Assume that you're implementing a data structure (a set, for instance; say, you can add/remove elements, and check for presence). The specification (model) of its behavior usually implies that the operations are performed sequentially. For instance, a set indicates a presence of an element if ant only if it was added before the presence check, and not removed after that. The terms "before" and "after" imply that there is an order in operations over that structure. While it is straightforward to know the order of operations in a single thread, it gets unclear if there are several threads or machines:

  • Calls may overlap. If two threads call methods on the same structure at approximately the same time, the calls may overlap because they don't happen simultaneously in real world. In what order the calls took effect is not clear, however, because thread scheduling or network connection introduces arbitrary delays in processing.
  • Calls may not take effect immediately. When a method call returns, it is sometimes not clear when the operation actually "takes the effect." By diluting the notion of "taking the effect" one may achieve increase in speed. I.e. the elements added to a stack may not be fetched in the exactly same order, but the operations could be faster. The rationale behind this is that the "order" of events that happen in different parts of your cluster is not that well-defined and meaningful in the first place. I talked about why this is natural in my other post "Relativity of Simultaneity in Distributed Computing.

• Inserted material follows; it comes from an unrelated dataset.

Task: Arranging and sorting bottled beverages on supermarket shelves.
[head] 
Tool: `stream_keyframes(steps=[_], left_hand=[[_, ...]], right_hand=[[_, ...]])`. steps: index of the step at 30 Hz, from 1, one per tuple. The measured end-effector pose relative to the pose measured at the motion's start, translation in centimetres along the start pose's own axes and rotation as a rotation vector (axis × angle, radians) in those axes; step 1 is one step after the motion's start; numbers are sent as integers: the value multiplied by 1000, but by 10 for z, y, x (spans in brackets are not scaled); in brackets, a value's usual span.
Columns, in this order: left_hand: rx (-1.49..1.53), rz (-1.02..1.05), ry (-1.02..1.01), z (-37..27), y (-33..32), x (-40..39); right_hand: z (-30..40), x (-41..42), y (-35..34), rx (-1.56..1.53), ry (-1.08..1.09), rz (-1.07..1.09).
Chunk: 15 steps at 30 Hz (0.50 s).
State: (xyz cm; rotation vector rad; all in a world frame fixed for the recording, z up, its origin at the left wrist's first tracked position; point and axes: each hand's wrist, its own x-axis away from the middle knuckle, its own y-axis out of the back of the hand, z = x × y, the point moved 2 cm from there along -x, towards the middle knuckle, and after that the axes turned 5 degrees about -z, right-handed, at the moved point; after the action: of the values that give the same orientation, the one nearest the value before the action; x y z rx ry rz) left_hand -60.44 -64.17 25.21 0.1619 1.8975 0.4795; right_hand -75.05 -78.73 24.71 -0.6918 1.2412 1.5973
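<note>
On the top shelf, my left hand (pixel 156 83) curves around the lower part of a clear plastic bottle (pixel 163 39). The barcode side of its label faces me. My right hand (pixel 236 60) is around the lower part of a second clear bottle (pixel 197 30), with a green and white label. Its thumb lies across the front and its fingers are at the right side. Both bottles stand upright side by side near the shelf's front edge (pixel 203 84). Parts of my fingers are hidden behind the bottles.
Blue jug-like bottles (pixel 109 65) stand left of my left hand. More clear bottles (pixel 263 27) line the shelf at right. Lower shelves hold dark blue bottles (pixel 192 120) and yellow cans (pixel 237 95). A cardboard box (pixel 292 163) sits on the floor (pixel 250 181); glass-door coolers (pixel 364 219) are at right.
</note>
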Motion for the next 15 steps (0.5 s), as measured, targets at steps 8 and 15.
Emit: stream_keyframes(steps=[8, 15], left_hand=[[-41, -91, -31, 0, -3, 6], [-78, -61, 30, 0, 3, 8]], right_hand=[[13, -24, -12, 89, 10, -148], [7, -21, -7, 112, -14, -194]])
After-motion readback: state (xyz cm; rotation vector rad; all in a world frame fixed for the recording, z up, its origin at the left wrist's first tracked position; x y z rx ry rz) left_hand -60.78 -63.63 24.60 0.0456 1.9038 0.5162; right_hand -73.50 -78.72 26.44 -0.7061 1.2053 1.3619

Object-Oriented Model and Executions

A consistency model usually assumes Object-Oriented approach to describing a system. Assume that we have something (say, a set), and its internal state can be observed and altered via a well-defined set of methods only (say, add(elem), remove(elem), and bool in(elem)). The OO approach assumes that internal state is concealed, and it has no meaning to discuss it per se, and we do not define consistency models in terms of object's state. Instead, we restrict the values these methods may return based on when other methods were called in different threads or machines.

In practice, method calls don't happen instantly, and our models totally acknowledge this. The set of method call times, the times it takes to complete each, their arguments, and their return values is named an execution. Executions are usually depicted as intervals plotted at lines. The parallel lines represent how time simultaneously passes in all threads. The intervals are the method calls, the beginning corresponding to the time the method was called and the end when the method returned. The call arguments and the return values as well as the method and object name are usually written near the method call. Here's a sample execution of a set object:

We will omit the actual call values further because consistency models do not operate in terms of actual arguments and values, but rather try to "map" concurrent executions to sequential ones. In our further diagrams we will also assume that all methods are called against the same object.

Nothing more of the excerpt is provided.